▶ [Assigned task]
Everything in the data below except the pictures must be repeated word for word.
Start of Data below
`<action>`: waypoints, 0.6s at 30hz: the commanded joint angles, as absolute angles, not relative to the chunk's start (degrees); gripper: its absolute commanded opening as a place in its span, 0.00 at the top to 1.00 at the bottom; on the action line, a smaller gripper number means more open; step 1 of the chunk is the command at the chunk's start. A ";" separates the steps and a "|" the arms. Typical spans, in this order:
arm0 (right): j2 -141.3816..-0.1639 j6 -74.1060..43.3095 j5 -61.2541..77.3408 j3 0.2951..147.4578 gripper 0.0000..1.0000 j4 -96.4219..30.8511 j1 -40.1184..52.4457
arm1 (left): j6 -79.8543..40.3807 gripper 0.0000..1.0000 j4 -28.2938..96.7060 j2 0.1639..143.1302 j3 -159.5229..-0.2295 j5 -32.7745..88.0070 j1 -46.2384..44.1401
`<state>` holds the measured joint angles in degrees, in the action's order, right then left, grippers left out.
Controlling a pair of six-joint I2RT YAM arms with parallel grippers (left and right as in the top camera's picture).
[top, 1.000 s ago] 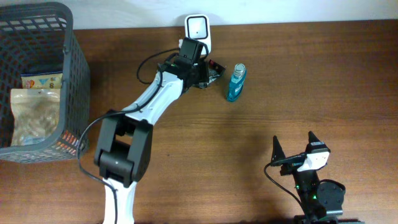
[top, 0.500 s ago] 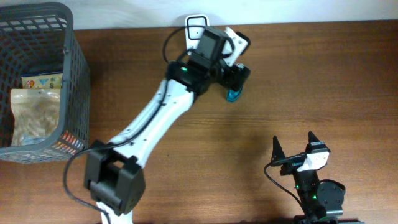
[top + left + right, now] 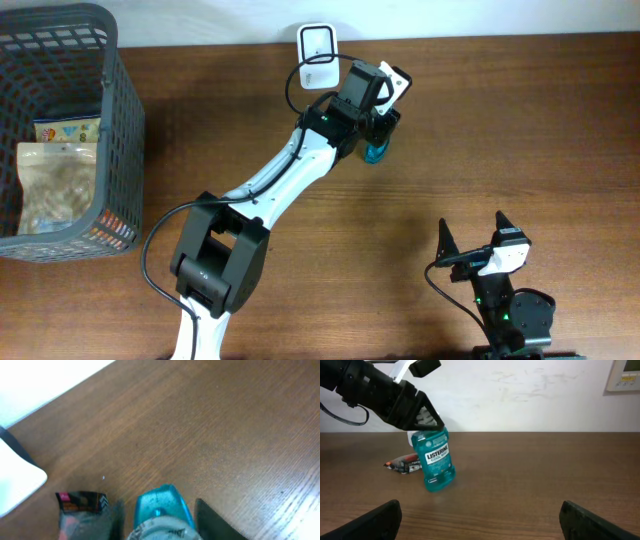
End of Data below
▶ [Finished exercise]
`<action>`: waypoints, 0.6s at 30hz: the commanded joint angles, as absolute angles, not relative to the chunk's start (degrees); gripper: its absolute commanded opening as a place in its span, 0.00 at the top to 1.00 at the bottom; on the action line, a smaller gripper number means more open; step 1 of the chunk is the command at the chunk's start. A ";" separates the steps and a "|" the arms. Typical spans, in this order:
arm0 (right): j2 -141.3816..-0.1639 j6 -74.1060..43.3095 j5 -61.2541..77.3408 j3 0.2951..147.4578 gripper 0.0000..1.0000 j4 -96.4219..30.8511 j1 -40.1184..52.4457
arm1 (left): j6 -79.8543..40.3807 gripper 0.0000..1.0000 j4 -28.2938..96.7060 j2 0.1639..143.1302 j3 -159.5229..-0.2295 j5 -32.7745..88.0070 j1 -46.2384..44.1401
`<state>` holds the measured joint angles in degrees, in the action's order, right then left, grippers left out.
Controlling a pair of six-joint I2RT YAM arms with parallel grippers (left and right as in the top camera's picture).
[top, 1.000 s ago] 
[top, 0.500 s ago] 
[top + left + right, now] 

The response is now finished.